→ Task description:
For the entries below, how many lines contain the word "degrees"? Reply with the number and nothing else.

→ The data:
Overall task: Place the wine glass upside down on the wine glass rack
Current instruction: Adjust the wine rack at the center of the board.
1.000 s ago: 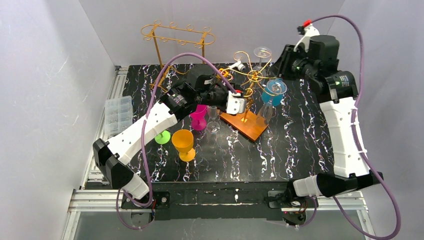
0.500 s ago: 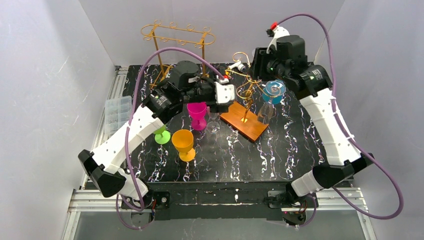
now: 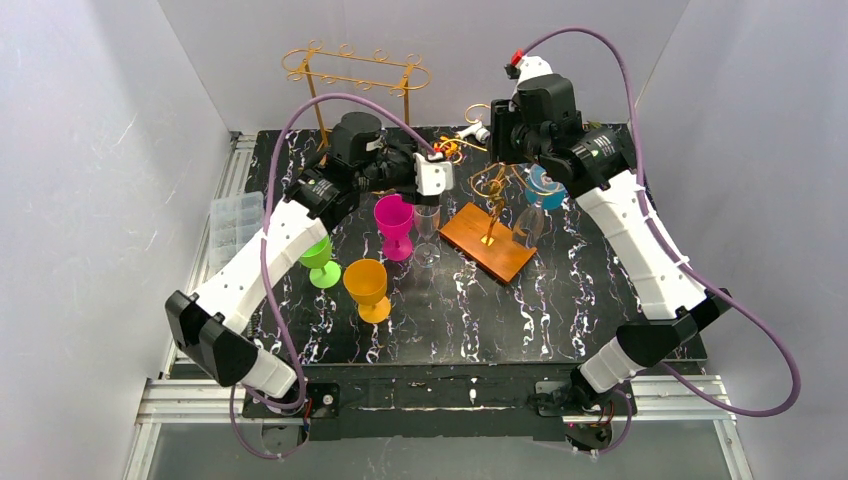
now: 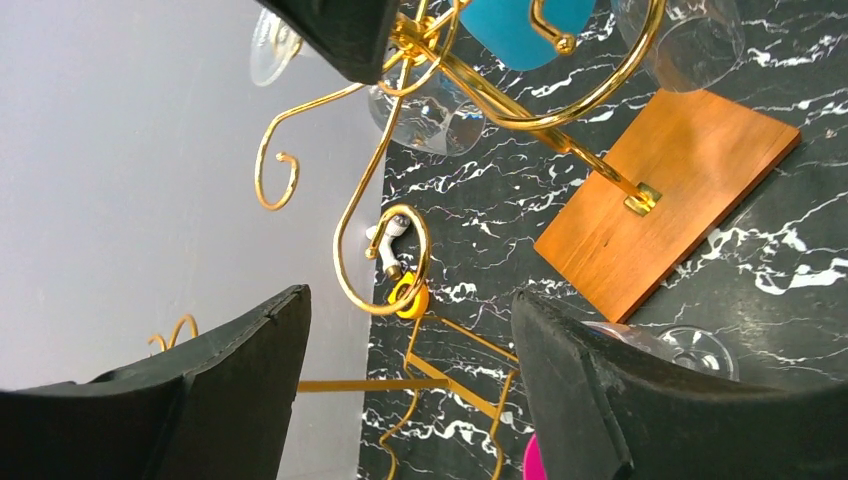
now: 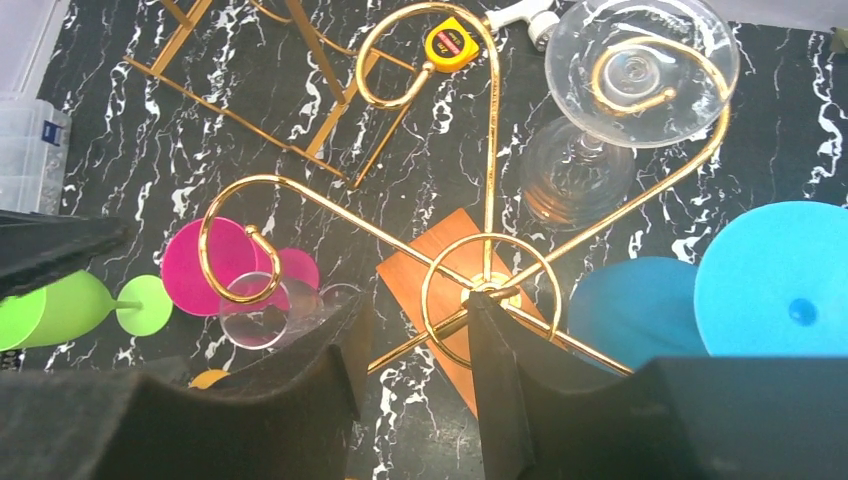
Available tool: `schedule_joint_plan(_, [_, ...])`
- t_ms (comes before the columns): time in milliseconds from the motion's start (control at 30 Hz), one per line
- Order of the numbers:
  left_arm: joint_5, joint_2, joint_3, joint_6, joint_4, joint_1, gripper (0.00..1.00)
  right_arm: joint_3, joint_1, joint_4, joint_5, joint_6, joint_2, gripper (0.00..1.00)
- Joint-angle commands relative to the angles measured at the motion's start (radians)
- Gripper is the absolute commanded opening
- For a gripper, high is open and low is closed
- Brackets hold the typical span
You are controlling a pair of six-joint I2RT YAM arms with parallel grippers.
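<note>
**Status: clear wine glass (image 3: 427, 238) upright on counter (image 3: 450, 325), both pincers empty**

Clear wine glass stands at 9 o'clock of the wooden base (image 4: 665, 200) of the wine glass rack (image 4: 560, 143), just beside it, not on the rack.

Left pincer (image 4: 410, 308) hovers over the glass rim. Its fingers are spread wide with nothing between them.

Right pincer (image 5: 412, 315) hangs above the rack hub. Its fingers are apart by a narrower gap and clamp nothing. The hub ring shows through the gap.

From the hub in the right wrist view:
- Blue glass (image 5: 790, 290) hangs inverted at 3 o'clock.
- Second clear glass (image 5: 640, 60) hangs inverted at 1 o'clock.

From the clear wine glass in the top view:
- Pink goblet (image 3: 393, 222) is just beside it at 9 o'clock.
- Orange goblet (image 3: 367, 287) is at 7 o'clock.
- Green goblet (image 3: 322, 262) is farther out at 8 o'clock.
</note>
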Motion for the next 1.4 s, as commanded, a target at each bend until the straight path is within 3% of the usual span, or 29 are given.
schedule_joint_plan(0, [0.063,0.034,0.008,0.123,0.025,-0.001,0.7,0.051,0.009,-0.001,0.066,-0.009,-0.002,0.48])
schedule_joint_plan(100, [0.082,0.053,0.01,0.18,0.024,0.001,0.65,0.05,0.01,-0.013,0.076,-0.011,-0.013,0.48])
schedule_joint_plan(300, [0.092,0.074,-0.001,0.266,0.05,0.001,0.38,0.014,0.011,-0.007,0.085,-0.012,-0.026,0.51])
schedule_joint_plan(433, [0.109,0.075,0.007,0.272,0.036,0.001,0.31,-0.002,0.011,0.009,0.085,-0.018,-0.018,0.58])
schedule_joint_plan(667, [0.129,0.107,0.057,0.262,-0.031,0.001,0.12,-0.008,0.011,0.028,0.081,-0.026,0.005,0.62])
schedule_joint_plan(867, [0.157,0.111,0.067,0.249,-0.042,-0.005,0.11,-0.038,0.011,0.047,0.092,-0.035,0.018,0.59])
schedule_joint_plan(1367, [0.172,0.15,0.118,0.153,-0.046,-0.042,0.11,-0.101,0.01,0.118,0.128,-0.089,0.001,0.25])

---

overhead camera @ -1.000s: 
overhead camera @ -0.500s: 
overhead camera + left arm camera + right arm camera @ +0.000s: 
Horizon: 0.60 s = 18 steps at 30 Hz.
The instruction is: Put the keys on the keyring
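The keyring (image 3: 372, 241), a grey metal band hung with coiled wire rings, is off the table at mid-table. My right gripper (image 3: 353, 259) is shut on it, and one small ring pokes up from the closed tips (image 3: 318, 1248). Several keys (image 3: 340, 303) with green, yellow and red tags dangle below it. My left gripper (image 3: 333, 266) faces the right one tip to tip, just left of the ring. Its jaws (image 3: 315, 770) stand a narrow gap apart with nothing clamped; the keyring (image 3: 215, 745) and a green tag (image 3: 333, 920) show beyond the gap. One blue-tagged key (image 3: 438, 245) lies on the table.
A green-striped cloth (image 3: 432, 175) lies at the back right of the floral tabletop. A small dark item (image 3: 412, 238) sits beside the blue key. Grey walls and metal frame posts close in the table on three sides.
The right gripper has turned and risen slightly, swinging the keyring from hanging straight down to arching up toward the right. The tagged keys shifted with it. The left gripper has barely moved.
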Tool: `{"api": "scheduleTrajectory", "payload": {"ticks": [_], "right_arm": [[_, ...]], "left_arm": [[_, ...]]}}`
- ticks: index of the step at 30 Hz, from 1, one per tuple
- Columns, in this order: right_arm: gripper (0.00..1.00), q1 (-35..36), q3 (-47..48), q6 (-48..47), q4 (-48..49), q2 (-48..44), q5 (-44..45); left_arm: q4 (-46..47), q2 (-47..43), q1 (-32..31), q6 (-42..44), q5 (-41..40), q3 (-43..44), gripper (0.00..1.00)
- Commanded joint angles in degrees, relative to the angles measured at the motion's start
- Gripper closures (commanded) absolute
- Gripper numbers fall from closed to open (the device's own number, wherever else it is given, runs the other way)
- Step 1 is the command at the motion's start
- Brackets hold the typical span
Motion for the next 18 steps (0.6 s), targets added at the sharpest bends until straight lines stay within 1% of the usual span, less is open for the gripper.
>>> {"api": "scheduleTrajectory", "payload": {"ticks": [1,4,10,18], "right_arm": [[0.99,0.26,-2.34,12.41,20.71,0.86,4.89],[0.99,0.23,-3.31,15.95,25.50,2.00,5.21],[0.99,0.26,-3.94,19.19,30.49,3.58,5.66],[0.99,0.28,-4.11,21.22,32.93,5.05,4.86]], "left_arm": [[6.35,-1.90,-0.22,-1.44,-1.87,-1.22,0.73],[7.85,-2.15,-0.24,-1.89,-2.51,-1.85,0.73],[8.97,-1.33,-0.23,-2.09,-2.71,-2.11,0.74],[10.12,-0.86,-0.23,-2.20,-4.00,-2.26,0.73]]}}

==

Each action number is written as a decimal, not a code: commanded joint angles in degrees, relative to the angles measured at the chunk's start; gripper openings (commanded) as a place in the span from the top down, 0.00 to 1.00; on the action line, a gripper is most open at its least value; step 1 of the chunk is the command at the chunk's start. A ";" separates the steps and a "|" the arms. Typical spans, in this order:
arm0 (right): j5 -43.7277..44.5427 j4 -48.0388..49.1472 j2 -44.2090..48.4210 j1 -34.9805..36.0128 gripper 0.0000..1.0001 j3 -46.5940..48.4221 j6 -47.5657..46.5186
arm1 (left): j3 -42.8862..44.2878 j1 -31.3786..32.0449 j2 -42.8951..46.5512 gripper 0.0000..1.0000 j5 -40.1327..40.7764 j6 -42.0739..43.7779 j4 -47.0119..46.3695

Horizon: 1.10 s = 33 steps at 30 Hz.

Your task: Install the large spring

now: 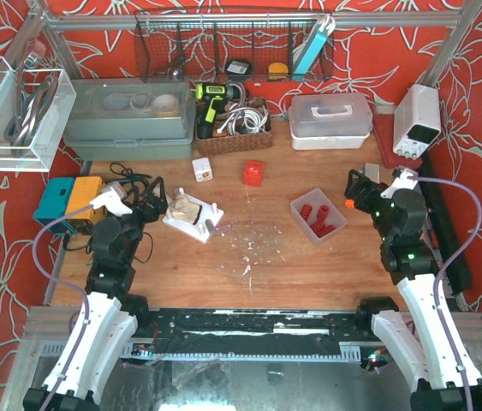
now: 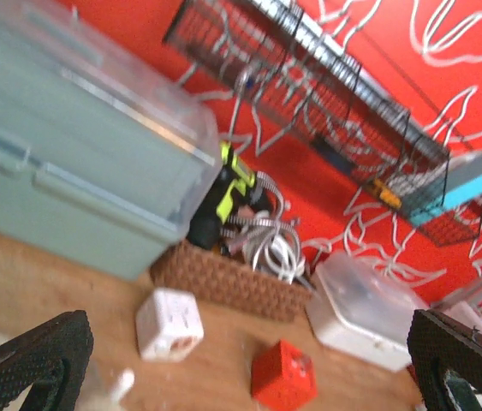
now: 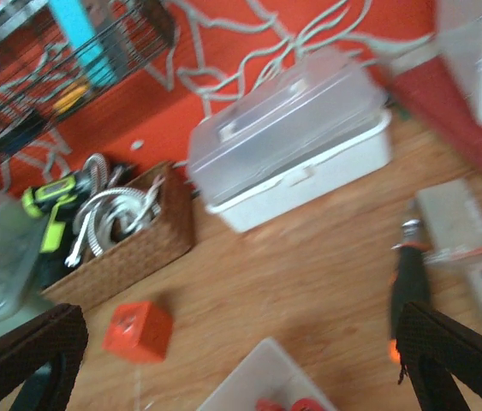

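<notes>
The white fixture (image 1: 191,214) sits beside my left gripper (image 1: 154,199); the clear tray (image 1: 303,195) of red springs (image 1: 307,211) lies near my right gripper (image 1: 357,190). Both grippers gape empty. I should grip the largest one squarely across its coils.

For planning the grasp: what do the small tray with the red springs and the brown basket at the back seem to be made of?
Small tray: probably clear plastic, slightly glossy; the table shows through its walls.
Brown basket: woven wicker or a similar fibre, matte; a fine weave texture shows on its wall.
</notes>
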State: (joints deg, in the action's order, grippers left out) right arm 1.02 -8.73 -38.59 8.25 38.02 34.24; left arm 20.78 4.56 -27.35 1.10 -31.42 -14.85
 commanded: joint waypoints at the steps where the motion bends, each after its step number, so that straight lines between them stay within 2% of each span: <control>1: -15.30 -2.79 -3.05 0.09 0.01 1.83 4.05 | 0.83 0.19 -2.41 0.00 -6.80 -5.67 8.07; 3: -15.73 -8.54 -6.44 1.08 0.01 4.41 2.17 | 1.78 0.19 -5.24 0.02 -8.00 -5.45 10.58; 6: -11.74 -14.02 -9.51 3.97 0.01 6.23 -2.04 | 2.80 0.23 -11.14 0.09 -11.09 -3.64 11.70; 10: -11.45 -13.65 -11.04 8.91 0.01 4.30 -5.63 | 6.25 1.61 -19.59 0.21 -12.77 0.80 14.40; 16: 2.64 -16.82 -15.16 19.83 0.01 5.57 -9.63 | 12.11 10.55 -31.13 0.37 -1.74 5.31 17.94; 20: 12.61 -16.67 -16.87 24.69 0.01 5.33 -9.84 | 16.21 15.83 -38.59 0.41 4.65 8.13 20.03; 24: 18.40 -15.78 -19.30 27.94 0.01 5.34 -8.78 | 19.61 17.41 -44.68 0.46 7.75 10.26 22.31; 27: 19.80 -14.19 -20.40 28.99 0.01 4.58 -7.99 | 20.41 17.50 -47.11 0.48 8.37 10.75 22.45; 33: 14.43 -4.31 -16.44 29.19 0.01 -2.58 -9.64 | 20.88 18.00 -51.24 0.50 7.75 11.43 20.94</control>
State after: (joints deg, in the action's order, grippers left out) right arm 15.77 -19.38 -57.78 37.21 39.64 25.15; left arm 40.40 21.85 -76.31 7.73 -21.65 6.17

→ Written reply:
2